Prompt: Your copy should contain exactly the lines from the one that holds "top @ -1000" through the end of the material, reproduced as written, with no pictures.

Data segment:
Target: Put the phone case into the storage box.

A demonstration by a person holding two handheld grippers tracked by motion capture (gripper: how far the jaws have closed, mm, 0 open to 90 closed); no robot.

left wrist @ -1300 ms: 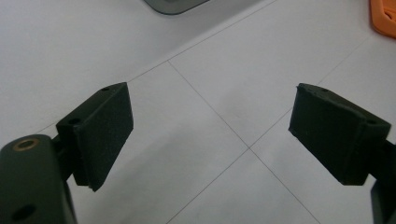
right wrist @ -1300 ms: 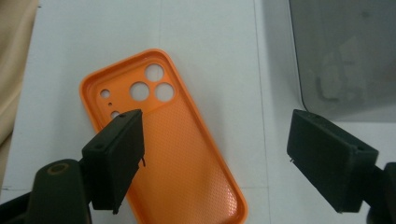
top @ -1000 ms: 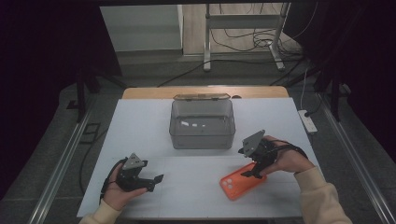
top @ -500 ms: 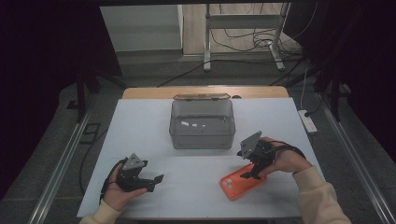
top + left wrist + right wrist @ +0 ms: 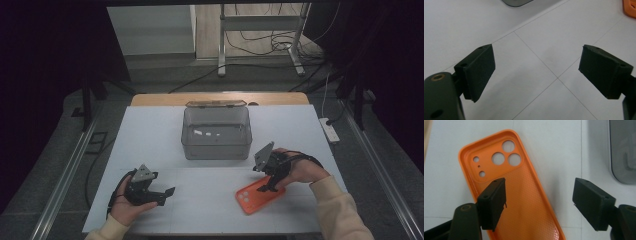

Response below:
top @ -1000 ms: 
top @ -500 ms: 
top + left wrist + right wrist @ +0 ms: 

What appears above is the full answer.